A direção do Santa Cruz
recebeu seus atletas em sessão informal e solene a um só tempo, quando tomou conhecimento
do esmerado e histórico apresentado pelo presidente da Embaixada Suicida,
Aristófanes da Trindade.
– Todas as luvas atrasadas,
inclusive, a dos jogadores que não viajaram, haviam sido liquidadas, e os
atletas que se agregaram à embaixada foram muito bem pagos.
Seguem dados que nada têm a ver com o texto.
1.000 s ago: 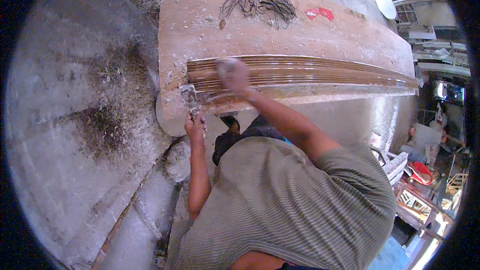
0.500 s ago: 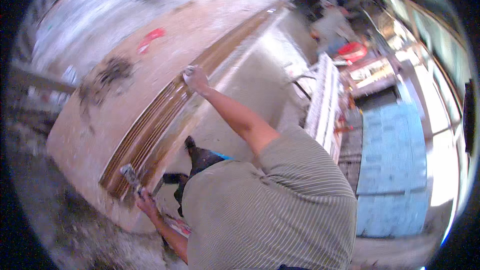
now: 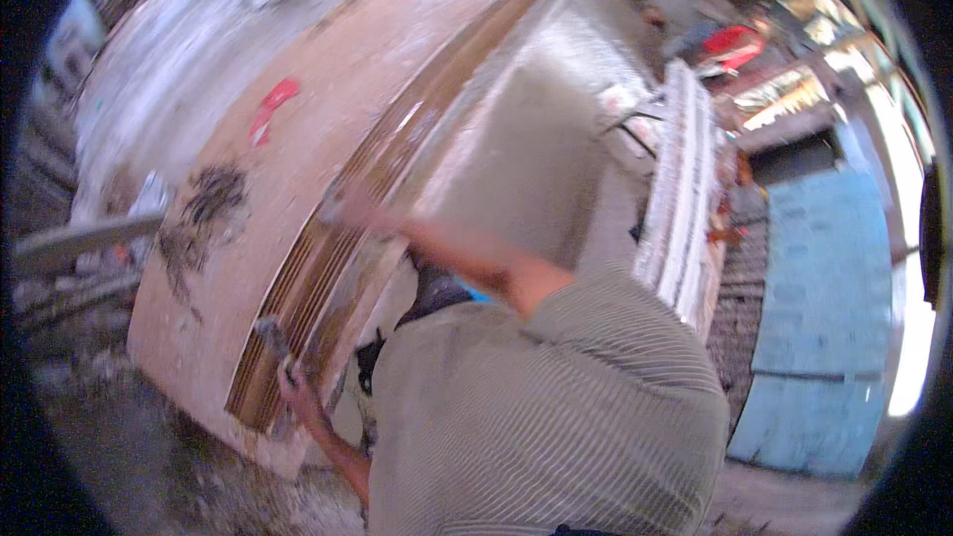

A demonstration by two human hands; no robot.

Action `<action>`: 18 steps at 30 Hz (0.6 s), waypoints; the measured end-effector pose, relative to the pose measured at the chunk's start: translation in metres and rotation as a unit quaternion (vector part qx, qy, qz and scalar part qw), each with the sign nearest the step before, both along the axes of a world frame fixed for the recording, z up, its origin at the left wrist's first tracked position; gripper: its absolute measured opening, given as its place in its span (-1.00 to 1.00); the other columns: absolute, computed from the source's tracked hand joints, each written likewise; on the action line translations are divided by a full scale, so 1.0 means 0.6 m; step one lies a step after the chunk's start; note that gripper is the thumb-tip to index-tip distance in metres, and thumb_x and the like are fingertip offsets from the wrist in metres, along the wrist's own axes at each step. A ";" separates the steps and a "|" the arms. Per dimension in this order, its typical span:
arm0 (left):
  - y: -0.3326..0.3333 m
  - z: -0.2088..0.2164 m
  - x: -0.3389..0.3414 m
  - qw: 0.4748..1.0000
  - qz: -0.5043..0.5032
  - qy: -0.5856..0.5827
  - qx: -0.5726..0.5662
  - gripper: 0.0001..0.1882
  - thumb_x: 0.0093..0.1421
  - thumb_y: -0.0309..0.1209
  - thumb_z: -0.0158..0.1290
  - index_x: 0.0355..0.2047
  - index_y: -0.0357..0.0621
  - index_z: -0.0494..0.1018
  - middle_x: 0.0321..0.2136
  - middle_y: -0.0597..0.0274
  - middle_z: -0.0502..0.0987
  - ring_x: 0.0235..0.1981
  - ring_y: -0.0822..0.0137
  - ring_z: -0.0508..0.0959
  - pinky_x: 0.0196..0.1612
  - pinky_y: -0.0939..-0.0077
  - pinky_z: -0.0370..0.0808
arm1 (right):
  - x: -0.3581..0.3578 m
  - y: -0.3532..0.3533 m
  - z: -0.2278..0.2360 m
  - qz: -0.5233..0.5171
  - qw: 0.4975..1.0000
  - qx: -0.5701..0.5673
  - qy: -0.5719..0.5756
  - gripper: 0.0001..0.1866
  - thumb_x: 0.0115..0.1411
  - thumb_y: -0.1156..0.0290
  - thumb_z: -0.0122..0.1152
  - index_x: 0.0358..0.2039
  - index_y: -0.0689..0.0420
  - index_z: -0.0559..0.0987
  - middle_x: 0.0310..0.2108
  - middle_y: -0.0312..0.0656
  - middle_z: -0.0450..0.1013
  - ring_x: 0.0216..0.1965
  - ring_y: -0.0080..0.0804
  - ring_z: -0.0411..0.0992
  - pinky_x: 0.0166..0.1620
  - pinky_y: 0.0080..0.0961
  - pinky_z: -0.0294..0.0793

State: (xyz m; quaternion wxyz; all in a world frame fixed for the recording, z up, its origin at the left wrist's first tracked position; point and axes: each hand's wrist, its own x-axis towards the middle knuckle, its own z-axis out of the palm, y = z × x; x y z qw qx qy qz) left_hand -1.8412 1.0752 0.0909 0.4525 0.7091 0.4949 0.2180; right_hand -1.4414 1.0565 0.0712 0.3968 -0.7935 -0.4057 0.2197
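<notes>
A long brown grooved moulding [image 3: 397,139] runs slantwise along the near side of a pale board table [image 3: 328,119]. At its near end my left hand [image 3: 296,387] is closed around the handle of a grey-headed hand tool [image 3: 270,335], whose head is over the grooves. Whether it is a brush or a trowel is not clear. My right hand [image 3: 359,210] reaches across to the middle of the moulding, smeared by motion. It looks closed at the grooves, with something pale at its fingers that I cannot make out.
Red scraps [image 3: 273,111] and a dark stain [image 3: 213,201] mark the tabletop. To the right stand long white strips [image 3: 680,159] and blue sheets [image 3: 824,278]. A person [image 3: 685,0] is at the far right, near a red object [image 3: 733,48].
My right hand has come back along the moulding toward the near end. My left hand stays by the near end with its tool. The whole view has shifted slightly.
</notes>
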 end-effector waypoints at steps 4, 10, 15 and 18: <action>-0.014 0.039 0.127 0.997 0.054 0.037 -0.039 -0.64 0.26 -0.33 0.04 -0.01 -0.28 0.42 -0.29 0.20 0.49 -0.30 0.35 0.43 -0.13 0.45 0.38 | 0.441 -0.121 0.017 -0.120 0.981 -0.059 -0.137 -0.74 -0.01 0.21 0.22 -0.45 0.15 0.56 -0.56 -0.07 0.47 -0.49 -0.12 0.45 -0.37 -0.17 0.44; -0.021 0.058 0.329 0.998 0.055 0.021 -0.033 -0.69 0.25 -0.33 0.06 -0.08 -0.29 0.45 -0.43 0.29 0.41 -0.39 0.40 0.36 -0.23 0.46 0.38 | 0.661 -0.136 0.029 -0.017 0.882 -0.152 -0.446 -0.79 0.09 0.31 0.09 -0.32 0.12 0.57 -0.50 -0.06 0.46 -0.43 -0.04 0.45 -0.31 -0.14 0.45; -0.028 0.069 0.476 0.996 -0.040 0.049 -0.061 -0.68 0.23 -0.30 0.09 -0.11 -0.30 0.47 -0.40 0.26 0.48 -0.37 0.42 0.41 -0.24 0.47 0.39 | 0.309 -0.096 0.024 0.087 0.980 0.090 -0.152 -0.87 0.10 0.41 0.16 -0.39 0.17 0.58 -0.50 -0.14 0.49 -0.44 -0.20 0.46 -0.31 -0.26 0.44; -0.030 0.078 0.521 0.987 -0.067 0.071 -0.127 -0.68 0.23 -0.31 0.09 -0.11 -0.28 0.47 -0.40 0.26 0.49 -0.36 0.44 0.42 -0.25 0.50 0.38 | 0.311 -0.096 0.112 0.063 0.978 0.001 0.198 -0.79 0.05 0.30 0.22 -0.34 0.13 0.62 -0.40 -0.15 0.56 -0.34 -0.23 0.51 -0.23 -0.26 0.49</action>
O Santa Cruz não
deixara dívidas de quaisquer espécies, a não ser as de gratidão aos paraenses –
escreveu Aristófanes.
A equipe do Santa Cruz
chegou ao Recife nos últimos dias de abril de 1943, quatro meses depois da partida, que
ocorrera em 2 de janeiro. Tratava-se de uma viagem projetada para durar apenas um mês, mas que teve que ser imensamente prolongada, face às
circunstâncias especiais que o mundo vivia naquela época.
OS
JOGOS DA EXCURSÃO
02/01-Santa Cruz 6 x 0
Seleção do Rio Grande do Norte – Natal
10/01-Santa Cruz 7 x 2
Tranviário – Belém
14/01-Santa Cruz 3 x 1 Tuna
Luso – Belém
17/01-Santa Cruz 2 x 5 Remo
– Belém
21/01-Santa Cruz 3 x 3
Seleção do Pará – Belém
24/01-Santa Cruz 4 x 4
Paysandu – Belém
07/02-Santa Cruz 2 x 3
Olímpico - Manaus
11/02- Santa Cruz 5 x 1 Rio
Negro – Manaus
14/02- Santa Cruz 6 x 0
Nacional – Manaus
19/02- Santa Cruz 5 x 4 Rio
Negro – Manaus
22/02- Santa Cruz 1 x 2
Seleção amazonense – Manaus
02/03- Santa Cruz 4 x 2 Remo
– Belém
08/03- Santa Cruz 1 x 1
Paysandu – Belém
14/03 - Santa Cruz 0 x 0 Tuna Luso – Belém
18/03 – Santa Cruz 3 x 3
Combinado Remo/Paysandu – Belém
21/03 – Santa Cruz 2 x 5
Tuna Luso – Belém
24/03 – Santa Cruz 1 x 0
Tuna Luso – Belém
28/03 – Santa Cruz 1 x 2
Tranviário – Belém
04/04 - Santa Cruz x AFC (resultado desconhecido) –
São Luís
08/04 - Santa Cruz 1 x 0 Moto Clube – São Luís
11/04 – Santa Cruz 3 x 0
Sampaio Corrêa – São Luís
13/04 - Santa Cruz 2 x 2 Seleção do Maranhão – São
Luís
15/04 – Santa Cruz 1 x 0
Moto Clube – São Luís
18/04 - Santa Cruz 4 x 3 Seleção Piauiense – Teresina
25/04 - Santa Cruz 2 x 3 Ceará - Fortaleza
Em 25 jogos, 12 vitórias, 6
empates, 6 derrotas e 1 resultado desconhecido,
68 gols a favor e 46 contra; saldo de 22.